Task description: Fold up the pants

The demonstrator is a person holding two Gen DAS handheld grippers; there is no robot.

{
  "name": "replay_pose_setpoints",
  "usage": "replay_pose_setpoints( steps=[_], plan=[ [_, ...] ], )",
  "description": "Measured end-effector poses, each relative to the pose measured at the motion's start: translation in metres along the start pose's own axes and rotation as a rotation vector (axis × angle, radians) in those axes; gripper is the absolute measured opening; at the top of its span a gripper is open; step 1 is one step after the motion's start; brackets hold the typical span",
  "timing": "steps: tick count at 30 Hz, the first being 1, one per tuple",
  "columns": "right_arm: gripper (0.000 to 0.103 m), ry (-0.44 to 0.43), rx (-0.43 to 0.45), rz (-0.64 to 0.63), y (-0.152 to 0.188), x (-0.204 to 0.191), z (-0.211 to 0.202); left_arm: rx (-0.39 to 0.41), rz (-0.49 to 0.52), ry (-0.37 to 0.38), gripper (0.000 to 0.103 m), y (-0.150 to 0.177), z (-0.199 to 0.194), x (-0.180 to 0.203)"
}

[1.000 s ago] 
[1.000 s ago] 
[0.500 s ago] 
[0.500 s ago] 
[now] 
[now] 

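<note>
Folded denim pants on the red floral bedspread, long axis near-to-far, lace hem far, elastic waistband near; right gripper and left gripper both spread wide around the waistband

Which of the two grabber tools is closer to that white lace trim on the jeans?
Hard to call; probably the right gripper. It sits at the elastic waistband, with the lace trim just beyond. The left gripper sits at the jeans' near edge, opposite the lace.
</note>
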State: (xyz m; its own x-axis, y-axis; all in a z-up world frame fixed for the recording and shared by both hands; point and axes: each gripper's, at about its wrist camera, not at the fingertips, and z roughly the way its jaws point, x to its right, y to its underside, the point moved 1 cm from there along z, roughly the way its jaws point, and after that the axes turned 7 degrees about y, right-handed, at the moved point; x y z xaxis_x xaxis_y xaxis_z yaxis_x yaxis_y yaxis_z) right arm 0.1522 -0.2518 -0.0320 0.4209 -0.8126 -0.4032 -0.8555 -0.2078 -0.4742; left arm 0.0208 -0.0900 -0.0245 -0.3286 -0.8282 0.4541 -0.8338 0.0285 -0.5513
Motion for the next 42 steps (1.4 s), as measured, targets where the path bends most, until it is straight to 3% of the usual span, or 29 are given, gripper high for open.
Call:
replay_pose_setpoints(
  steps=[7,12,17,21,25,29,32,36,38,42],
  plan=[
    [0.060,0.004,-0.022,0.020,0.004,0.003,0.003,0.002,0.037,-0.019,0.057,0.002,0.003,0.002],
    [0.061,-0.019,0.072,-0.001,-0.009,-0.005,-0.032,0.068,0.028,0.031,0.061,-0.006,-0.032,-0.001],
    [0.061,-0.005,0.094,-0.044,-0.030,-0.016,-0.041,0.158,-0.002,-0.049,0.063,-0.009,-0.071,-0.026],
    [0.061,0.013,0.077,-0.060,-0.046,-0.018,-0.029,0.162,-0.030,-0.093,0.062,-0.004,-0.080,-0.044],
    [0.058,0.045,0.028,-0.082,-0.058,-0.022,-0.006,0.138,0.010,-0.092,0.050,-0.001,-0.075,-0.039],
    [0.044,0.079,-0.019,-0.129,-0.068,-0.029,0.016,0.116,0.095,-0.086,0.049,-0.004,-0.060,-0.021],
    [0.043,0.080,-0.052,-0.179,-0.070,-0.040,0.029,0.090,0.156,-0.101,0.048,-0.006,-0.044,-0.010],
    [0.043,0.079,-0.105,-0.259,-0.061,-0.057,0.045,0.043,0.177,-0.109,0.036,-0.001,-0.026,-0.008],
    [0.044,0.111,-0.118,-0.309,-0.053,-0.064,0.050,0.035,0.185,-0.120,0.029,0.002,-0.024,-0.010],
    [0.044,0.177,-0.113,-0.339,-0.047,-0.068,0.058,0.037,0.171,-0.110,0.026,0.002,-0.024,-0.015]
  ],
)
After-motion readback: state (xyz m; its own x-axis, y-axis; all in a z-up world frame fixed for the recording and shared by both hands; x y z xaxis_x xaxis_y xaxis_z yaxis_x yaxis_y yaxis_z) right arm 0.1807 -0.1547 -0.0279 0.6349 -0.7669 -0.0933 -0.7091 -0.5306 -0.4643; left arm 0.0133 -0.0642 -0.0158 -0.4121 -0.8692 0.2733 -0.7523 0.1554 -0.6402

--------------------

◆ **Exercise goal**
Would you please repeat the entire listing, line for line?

◆ **Exercise output**
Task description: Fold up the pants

The demonstrator is a person holding two Gen DAS handheld grippers; there is no robot.

{
  "name": "replay_pose_setpoints",
  "usage": "replay_pose_setpoints( steps=[_], plan=[ [_, ...] ], )",
  "description": "Measured end-effector poses, each relative to the pose measured at the motion's start: translation in metres along the start pose's own axes and rotation as a rotation vector (axis × angle, radians) in those axes; gripper is the absolute measured opening; at the top of its span a gripper is open; step 1 is one step after the motion's start; brackets hold the typical span",
  "timing": "steps: tick count at 30 Hz, the first being 1, one per tuple",
  "columns": "right_arm: gripper (0.000 to 0.103 m), ry (-0.44 to 0.43), rx (-0.43 to 0.45), rz (-0.64 to 0.63), y (-0.152 to 0.188), x (-0.204 to 0.191), z (-0.211 to 0.202); left_arm: rx (-0.39 to 0.41), rz (-0.49 to 0.52), ry (-0.37 to 0.38), gripper (0.000 to 0.103 m), y (-0.150 to 0.177), z (-0.199 to 0.194), x (-0.180 to 0.203)"
}

[1.000 s ago] 
[1.000 s ago] 
[0.500 s ago] 
[0.500 s ago] 
[now] 
[now] 

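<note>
Folded denim pants on the red floral bedspread, long axis near-to-far, lace hem far, elastic waistband near; right gripper and left gripper both spread wide around the waistband

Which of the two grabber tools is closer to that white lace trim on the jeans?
Hard to call; probably the right gripper. It sits at the elastic waistband, with the lace trim just beyond. The left gripper sits at the jeans' near edge, opposite the lace.
</note>
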State: (xyz m; its own x-axis, y-axis; all in a z-up world frame fixed for the recording and shared by both hands; point and axes: each gripper's, at about its wrist camera, not at the fingertips, and z roughly the way its jaws point, x to its right, y to its underside, the point moved 1 cm from there along z, roughly the way its jaws point, and after that the axes turned 7 degrees about y, right-handed, at the moved point; x y z xaxis_x xaxis_y xaxis_z yaxis_x yaxis_y yaxis_z) right arm 0.1522 -0.2518 -0.0320 0.4209 -0.8126 -0.4032 -0.8555 -0.2078 -0.4742; left arm 0.0208 -0.0900 -0.0245 -0.3286 -0.8282 0.4541 -0.8338 0.0285 -0.5513
Motion for the next 42 steps (1.4 s), as measured, targets where the path bends most, until it is straight to 3% of the usual span, or 29 are given, gripper high for open.
Call:
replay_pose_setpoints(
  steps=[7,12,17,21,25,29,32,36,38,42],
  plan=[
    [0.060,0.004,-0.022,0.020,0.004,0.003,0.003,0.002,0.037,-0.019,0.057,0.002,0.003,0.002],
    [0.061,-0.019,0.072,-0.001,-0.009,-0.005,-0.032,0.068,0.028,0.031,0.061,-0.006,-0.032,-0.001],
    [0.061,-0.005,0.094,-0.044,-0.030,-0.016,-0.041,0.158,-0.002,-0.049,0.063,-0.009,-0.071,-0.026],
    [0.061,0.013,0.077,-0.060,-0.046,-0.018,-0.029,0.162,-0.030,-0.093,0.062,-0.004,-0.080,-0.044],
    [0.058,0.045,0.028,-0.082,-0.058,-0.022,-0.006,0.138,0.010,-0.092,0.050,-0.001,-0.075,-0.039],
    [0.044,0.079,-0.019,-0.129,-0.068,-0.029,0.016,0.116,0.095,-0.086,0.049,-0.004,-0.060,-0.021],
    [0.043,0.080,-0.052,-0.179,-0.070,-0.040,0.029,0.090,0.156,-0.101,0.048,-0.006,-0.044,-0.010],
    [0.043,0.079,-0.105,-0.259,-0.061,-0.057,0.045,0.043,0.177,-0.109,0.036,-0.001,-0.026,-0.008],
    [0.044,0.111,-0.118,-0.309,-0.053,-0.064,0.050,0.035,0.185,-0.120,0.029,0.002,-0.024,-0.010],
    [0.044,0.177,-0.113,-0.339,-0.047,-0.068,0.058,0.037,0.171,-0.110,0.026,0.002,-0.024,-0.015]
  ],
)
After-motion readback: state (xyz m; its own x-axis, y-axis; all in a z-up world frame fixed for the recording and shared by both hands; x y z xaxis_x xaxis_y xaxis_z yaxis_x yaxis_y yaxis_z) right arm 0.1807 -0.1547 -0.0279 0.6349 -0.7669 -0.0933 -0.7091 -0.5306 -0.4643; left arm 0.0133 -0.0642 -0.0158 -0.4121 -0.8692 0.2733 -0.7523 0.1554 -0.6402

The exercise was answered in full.